I have always loved pageants. I actually competed in 45 pageants over 19 years before I "retired". I started competing in this program (the Miss America Organization) because it was my dream to be Miss Alabama – and then Miss America someday. I got the chance to pursue that dream twice – once in 2004 as Miss Gadsden Area, and again in 2005 as Miss Auburn Opelika Area. I loved it. I loved serving my community as a local titleholder. I loved everything I learned during my years of service, the scholarship money I earned, and the sparkly crown I got to wear. I loved the friendships I made, and I loved this week each year at Miss AL. But after my 2nd trip to Miss Alabama, I began to hear a still small voice inside my heart – calling me away. (Now I knew this had to be the voice of God, because I do NOT walk away from rhinestones and sequins willingly ya’ll! I would still wear a crown everyday if it was socially acceptable!)
There’s a worship song that I really identified with at that time. The lyrics are “we fall down, we lay our crowns at the feet of Jesus”. I felt like God was literally asking me if I would lay down my crown.
In 2007, God’s plan became a little bit clearer. The fact that I wasn’t competing anymore, meant that I could say yes to a mission trip to Swaziland, Africa – the EXACT week of the Miss Alabama Pageant. So I did. And while my friends were putting on their 5 inch heels and glamorous evening gowns, I was sitting in the dirt with some precious orphans halfway around the world.

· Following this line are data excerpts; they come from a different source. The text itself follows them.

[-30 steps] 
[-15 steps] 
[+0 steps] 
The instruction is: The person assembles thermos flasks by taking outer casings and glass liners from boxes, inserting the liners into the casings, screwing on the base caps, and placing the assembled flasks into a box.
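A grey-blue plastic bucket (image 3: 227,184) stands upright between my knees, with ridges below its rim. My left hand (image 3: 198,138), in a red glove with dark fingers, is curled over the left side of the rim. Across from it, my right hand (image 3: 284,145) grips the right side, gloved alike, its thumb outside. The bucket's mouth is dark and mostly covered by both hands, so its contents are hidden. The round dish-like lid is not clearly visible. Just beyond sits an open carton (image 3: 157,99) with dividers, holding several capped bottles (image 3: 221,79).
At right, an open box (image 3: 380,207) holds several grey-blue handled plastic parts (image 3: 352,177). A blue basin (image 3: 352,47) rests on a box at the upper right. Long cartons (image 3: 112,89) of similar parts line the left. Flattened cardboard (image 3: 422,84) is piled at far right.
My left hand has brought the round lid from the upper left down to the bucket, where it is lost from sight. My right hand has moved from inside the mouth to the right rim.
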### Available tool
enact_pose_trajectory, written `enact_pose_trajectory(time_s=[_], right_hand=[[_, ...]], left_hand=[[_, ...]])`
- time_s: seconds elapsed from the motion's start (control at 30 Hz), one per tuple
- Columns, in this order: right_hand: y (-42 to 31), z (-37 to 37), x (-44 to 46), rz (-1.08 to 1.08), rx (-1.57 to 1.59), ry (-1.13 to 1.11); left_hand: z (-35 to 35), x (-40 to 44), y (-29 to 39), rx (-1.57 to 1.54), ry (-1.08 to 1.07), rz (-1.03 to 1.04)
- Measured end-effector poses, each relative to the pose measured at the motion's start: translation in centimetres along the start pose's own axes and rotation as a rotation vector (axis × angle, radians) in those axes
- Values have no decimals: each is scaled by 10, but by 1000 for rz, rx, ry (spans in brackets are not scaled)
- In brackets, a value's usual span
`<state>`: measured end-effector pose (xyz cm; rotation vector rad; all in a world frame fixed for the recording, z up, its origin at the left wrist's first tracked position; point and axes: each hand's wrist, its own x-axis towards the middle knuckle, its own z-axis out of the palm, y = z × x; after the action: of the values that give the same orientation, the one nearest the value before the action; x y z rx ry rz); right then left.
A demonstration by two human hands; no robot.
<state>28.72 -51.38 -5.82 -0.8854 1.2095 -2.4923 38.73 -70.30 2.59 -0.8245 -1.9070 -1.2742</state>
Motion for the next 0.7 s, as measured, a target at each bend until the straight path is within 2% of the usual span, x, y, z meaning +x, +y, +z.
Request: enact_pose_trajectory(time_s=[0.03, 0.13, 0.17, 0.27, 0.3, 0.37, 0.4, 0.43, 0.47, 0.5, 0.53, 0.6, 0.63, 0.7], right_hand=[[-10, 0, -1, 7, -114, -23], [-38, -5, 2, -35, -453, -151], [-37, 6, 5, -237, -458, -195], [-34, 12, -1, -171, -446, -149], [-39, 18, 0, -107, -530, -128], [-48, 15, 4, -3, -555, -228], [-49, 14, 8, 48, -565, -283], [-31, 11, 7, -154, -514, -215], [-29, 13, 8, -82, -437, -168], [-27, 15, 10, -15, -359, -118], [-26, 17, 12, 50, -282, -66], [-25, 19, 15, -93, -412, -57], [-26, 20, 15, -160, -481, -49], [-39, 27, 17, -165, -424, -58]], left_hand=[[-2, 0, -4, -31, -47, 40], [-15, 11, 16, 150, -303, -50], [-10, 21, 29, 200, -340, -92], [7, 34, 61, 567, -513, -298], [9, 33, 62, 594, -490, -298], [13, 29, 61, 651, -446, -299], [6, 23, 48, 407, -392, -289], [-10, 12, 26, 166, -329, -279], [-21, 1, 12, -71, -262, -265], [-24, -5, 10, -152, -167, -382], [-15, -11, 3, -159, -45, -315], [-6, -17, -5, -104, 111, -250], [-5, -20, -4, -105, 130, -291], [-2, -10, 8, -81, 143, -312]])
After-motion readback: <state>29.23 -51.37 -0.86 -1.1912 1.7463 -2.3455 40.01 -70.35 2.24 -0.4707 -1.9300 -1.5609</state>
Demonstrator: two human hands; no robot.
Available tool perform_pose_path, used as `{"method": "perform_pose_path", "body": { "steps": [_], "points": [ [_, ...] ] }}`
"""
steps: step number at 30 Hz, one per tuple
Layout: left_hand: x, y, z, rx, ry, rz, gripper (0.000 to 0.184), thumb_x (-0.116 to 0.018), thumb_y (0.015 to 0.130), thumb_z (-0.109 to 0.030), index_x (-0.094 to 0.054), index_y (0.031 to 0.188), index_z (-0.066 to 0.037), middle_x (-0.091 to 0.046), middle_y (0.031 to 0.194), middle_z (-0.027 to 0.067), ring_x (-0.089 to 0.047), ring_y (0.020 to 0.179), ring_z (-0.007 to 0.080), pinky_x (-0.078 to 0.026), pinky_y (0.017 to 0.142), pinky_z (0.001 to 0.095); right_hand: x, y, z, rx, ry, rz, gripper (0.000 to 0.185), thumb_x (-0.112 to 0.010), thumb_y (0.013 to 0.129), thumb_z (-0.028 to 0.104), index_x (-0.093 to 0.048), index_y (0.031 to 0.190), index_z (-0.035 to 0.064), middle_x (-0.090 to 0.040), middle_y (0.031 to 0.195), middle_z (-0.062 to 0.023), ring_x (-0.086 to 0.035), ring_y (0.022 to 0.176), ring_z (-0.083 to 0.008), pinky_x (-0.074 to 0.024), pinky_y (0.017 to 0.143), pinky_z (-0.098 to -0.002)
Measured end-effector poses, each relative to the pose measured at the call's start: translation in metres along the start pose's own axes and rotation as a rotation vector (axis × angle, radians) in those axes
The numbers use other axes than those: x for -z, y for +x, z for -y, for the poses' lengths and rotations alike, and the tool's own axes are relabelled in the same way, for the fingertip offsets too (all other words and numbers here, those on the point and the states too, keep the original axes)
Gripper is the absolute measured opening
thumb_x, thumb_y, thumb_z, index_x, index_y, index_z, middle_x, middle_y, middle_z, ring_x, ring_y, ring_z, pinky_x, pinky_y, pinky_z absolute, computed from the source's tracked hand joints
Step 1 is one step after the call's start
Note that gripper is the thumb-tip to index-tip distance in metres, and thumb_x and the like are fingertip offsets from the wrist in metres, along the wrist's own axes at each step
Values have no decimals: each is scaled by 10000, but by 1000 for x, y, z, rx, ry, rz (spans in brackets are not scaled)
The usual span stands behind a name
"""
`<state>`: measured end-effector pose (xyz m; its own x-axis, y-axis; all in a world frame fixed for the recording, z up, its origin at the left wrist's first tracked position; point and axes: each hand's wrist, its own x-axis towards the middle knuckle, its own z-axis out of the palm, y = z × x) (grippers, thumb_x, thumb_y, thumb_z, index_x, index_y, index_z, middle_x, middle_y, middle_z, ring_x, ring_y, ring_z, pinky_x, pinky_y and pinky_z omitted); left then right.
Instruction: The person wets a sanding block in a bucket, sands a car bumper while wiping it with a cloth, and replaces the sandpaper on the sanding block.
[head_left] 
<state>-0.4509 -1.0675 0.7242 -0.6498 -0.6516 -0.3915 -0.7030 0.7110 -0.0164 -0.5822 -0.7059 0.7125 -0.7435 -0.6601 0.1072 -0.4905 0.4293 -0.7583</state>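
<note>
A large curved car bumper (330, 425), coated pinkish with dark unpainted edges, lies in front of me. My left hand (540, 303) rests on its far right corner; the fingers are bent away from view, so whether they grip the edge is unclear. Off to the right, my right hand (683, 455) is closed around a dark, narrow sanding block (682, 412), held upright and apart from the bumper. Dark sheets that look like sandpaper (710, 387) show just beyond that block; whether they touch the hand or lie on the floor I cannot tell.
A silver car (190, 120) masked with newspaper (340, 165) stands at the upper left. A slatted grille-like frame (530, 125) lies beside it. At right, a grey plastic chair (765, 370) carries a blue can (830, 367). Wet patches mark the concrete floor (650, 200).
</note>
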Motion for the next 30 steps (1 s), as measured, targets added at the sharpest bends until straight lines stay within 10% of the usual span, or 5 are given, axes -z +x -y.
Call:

It was on that trip that I met my husband, Rusty - whom I absolutely would have missed, if I’d still been competing at The Miss Alabama Pageant. That was also the trip where God burdened my heart for children in need… which led my husband and I to create a charity that would help orphans and vulnerable children around the world. It’s called The Sound of Hope, and for the past 6 years we’ve helped provide consistent holistic care for more than 200 children in 4 countries. But my story doesn’t end there... because this new path God put me on also led me to Thailand.
My husband and I lived in Thailand for almost 4 months back in 2011, setting up a new Children’s Home for The Sound of Hope. We absolutely fell in love with the country, the culture, and the children. We fell so much in love, that we began the process to adopt a child from Thailand. And for the past 4 years I’ve mentioned it up here, in this little speech – how we were still hoping, and waiting, and praying for our little girl.
Well friends, THIS year – I get to make a very special announcement. After more than 4 years of working and waiting and praying – we are finally matched with our beautiful little girl – Kate Suwichada Jackson.
Now – here’s where the story gets really good. We chose to name our daughter Kate, but we wanted to keep her Thai name as her middle name too. Suwichada is her given Thai name. Of course, before we officially decided to keep it – we called a Thai friend to ask what it meant. Now imagine my surprise, when our friend informed us that Chada means CROWN.
My daughter’s name literally means crown. So when God asked me to lay down my rhinestone crown all those years ago… He knew that He had a much more precious crown in store for me.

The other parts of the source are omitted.